▸ Task goal
Whenever a line in the entries includes the word "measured", copy that line out.

▸ Records for the task

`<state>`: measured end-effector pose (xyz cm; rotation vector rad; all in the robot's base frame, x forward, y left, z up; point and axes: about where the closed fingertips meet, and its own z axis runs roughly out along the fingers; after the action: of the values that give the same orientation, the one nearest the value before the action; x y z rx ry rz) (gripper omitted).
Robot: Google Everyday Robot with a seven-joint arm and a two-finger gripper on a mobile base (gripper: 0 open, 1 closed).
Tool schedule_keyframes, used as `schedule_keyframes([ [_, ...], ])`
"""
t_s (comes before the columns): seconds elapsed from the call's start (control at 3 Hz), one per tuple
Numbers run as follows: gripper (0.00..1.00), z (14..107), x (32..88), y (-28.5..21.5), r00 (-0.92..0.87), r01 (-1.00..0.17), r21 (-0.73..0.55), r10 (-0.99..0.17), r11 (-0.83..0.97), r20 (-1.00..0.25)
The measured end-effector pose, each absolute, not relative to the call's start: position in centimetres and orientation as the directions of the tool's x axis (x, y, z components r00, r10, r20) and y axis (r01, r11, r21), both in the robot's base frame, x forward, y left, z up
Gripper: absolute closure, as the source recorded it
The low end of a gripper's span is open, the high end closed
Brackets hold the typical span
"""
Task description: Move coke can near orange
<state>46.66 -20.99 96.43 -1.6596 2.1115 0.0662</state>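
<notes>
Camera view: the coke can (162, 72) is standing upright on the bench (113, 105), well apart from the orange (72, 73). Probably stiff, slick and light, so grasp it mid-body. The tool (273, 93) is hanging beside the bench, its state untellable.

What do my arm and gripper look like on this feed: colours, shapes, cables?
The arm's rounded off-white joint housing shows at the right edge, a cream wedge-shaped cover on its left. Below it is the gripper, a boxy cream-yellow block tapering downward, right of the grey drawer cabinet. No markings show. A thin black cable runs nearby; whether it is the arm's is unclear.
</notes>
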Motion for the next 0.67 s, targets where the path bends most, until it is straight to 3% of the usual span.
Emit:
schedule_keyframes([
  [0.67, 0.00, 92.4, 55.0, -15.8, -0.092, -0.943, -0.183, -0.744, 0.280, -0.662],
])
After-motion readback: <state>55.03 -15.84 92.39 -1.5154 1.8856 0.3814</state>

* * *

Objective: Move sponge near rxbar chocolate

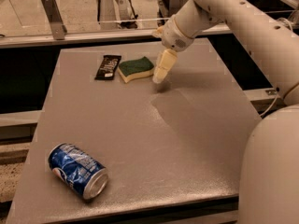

▸ Problem solution
`<state>`: measured end-effector pose (xyz cm; rotation vector rad; all in the robot's base frame, x forward, y left, z up; point and axes: about where the closed fingertips meet, and its own z axis runs roughly out along the fingers; after the action: of the values that give the same orientation, the one nearest the value before the action; x y z rx ry rz) (gripper omitted).
The measured end-effector pose, each absolute, not relative to the call's start: position in centimetres and orientation as the directions of the tool's x axis (x, y, z components r00, r10, r20) and y axis (r01, r11, r21), both in the robot's base frame, x forward, y left, z up

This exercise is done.